The answer must consist of every line from the entries that holds the word "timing".

(Supplied material Opens)

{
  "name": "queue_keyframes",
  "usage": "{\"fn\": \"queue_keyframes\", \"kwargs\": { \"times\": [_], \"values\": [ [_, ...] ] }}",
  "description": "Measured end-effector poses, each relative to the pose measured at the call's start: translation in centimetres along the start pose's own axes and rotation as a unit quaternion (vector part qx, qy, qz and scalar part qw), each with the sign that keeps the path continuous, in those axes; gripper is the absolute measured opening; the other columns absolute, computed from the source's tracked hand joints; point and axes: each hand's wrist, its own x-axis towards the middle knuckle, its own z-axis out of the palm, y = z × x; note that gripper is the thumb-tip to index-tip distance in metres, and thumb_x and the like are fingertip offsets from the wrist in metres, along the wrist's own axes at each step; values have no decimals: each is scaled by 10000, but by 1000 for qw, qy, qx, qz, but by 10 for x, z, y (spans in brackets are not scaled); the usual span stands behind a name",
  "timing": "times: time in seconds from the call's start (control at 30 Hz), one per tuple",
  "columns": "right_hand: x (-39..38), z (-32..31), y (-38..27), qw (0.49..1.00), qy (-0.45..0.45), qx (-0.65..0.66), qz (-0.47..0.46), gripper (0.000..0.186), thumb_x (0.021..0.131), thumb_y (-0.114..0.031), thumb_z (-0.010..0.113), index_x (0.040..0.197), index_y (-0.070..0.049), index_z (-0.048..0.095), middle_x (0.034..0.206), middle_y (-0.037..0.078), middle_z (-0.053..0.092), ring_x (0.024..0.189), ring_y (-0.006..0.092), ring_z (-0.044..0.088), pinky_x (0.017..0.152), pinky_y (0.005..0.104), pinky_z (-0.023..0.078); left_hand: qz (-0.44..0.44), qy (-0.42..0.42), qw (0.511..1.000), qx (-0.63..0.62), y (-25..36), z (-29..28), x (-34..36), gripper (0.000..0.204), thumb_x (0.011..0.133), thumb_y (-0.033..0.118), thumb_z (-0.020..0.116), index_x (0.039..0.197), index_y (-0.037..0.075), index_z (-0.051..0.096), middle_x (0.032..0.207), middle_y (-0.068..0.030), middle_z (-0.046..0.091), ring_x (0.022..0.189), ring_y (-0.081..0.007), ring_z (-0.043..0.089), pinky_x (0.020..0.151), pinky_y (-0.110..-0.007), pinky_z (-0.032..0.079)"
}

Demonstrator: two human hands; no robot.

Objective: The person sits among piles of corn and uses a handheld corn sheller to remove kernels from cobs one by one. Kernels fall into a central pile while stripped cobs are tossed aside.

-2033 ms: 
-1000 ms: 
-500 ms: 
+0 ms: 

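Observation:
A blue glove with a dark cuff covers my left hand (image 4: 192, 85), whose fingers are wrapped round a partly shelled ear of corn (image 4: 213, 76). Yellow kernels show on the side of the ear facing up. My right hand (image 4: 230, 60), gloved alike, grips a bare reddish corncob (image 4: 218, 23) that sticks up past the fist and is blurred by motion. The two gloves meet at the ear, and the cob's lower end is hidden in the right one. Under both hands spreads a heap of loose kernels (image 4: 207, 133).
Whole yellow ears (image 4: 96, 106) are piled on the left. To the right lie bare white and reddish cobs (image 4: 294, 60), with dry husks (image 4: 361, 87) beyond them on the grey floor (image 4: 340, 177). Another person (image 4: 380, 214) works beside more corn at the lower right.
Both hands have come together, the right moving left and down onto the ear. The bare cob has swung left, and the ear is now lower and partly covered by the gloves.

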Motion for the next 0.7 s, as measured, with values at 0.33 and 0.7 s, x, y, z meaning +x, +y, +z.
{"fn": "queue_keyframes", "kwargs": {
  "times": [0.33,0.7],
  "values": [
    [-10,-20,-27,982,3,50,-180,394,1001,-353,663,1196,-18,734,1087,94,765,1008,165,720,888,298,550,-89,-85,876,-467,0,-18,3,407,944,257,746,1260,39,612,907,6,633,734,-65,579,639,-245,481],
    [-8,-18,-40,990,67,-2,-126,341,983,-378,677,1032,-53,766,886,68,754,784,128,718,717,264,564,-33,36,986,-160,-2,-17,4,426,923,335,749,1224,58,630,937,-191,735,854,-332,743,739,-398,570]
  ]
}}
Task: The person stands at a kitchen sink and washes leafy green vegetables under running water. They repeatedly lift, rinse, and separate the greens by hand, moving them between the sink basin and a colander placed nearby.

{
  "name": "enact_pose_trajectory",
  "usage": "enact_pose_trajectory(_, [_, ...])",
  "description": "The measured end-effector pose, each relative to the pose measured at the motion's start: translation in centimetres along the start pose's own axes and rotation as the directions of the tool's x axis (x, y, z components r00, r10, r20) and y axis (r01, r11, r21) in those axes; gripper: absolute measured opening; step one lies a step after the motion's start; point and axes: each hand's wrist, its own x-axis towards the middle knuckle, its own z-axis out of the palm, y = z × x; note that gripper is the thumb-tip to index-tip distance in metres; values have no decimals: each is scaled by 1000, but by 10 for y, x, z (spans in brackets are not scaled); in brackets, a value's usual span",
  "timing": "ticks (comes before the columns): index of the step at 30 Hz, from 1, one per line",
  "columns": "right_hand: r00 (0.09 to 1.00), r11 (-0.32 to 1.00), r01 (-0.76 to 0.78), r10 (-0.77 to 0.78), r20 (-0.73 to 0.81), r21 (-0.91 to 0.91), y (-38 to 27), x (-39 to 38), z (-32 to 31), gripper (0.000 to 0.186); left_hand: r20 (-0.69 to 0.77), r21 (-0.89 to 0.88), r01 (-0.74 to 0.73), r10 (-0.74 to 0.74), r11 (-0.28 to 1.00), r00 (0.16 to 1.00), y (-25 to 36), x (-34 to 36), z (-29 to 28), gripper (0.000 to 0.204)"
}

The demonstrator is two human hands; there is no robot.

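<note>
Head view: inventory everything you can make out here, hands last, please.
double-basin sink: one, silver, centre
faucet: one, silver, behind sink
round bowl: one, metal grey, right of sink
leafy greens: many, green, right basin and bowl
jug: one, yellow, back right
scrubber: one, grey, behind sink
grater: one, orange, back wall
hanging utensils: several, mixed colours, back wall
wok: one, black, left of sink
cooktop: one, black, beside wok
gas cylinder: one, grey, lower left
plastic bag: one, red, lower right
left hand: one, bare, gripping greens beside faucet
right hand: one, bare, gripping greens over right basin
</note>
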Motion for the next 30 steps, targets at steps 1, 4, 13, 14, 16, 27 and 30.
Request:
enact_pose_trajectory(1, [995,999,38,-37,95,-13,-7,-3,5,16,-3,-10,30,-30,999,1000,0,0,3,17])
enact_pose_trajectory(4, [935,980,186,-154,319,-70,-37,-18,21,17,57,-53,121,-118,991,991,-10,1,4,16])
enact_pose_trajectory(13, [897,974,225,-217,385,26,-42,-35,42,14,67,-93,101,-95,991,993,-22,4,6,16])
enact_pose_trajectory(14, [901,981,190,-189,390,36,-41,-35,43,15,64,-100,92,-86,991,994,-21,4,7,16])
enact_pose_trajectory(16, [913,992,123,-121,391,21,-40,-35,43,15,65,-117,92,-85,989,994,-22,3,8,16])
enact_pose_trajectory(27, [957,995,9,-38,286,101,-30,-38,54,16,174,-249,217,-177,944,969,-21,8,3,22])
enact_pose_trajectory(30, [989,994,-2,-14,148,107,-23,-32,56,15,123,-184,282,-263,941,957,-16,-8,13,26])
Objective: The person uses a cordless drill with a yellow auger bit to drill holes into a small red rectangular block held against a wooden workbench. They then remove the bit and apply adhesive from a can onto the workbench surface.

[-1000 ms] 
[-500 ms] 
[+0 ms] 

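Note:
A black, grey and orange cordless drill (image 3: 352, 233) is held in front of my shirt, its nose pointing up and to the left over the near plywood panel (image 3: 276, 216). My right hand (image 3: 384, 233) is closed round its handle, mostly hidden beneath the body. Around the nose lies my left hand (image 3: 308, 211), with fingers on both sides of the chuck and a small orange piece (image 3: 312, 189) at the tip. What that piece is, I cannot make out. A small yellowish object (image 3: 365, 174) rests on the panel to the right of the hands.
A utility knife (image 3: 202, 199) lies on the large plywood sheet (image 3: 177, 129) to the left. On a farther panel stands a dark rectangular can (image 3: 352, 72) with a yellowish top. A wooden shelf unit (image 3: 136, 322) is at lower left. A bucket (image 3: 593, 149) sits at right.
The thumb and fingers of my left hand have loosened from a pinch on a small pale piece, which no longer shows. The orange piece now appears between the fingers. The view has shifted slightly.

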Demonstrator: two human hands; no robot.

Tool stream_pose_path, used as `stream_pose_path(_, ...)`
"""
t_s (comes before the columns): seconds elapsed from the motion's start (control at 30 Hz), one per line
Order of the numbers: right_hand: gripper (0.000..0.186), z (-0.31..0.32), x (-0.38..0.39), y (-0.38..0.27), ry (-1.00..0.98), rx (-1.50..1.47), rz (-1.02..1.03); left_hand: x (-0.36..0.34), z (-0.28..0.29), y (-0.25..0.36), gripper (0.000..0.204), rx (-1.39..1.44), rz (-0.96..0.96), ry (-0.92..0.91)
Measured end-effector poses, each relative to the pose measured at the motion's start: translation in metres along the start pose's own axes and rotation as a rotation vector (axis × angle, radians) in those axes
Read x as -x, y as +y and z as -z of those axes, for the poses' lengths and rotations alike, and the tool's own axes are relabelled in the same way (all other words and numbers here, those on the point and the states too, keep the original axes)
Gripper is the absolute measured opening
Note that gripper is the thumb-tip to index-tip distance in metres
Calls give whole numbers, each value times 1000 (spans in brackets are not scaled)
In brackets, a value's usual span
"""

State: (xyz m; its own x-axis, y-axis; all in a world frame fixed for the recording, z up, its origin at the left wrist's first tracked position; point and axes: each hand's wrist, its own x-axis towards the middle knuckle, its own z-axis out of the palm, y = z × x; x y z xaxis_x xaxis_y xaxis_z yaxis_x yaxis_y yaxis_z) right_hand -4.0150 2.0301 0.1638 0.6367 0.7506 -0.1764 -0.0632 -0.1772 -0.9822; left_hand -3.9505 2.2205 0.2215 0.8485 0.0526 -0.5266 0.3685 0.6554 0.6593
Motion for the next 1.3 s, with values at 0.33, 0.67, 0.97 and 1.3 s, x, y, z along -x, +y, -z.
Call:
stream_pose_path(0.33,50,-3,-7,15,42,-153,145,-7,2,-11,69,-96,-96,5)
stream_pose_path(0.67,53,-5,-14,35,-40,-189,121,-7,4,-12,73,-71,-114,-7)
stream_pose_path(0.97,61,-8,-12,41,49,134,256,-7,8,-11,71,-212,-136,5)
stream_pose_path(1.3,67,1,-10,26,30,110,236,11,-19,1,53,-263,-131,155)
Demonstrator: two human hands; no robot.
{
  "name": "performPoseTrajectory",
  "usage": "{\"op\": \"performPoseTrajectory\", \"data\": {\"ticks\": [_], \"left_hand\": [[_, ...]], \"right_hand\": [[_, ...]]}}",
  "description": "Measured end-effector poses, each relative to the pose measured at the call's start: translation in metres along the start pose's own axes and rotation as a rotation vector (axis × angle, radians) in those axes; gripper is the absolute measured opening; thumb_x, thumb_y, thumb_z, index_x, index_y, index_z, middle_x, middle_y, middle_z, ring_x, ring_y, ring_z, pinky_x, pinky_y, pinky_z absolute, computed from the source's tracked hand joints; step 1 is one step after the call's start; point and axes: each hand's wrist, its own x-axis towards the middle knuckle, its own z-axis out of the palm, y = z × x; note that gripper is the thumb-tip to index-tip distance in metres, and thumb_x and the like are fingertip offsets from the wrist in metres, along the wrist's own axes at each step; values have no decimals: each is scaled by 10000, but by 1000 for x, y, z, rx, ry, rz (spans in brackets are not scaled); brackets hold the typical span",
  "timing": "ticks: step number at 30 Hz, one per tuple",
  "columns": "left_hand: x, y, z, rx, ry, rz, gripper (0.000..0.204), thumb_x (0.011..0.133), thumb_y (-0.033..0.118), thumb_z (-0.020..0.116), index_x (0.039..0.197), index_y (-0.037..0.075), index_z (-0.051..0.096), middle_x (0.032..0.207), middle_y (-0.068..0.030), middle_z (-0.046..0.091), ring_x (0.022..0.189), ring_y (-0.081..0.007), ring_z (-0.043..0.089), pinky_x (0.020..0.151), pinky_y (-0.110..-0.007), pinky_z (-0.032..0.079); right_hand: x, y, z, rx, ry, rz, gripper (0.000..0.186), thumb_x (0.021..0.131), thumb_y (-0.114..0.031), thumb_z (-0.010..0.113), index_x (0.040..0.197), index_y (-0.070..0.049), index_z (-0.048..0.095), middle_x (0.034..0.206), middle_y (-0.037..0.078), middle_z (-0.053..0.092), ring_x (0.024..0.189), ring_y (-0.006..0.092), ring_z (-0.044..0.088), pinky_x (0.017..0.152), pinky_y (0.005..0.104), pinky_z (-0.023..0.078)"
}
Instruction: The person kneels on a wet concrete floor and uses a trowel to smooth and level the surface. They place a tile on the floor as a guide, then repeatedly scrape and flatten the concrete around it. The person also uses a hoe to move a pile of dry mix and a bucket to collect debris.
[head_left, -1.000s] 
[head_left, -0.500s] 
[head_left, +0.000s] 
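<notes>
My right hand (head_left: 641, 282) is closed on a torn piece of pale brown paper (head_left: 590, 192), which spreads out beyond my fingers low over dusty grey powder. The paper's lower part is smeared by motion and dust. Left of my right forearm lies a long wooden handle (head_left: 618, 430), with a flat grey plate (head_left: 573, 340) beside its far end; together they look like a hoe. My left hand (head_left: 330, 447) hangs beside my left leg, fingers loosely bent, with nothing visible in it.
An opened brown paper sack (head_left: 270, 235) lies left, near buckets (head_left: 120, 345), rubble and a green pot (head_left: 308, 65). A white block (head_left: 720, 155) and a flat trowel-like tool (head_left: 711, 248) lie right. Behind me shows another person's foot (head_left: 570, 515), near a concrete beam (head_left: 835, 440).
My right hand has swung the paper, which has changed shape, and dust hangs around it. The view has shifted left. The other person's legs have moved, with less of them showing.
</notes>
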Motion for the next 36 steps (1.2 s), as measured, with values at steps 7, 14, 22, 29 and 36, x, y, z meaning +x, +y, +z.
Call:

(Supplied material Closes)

__Exercise output__
  "timing": "times: time in seconds from the call's start (control at 30 Hz), one per tuple",
  "timing": "ticks (comes before the columns): index of the step at 30 Hz, from 1, one per line",
  "timing": "ticks: step number at 30 Hz, one per tuple",

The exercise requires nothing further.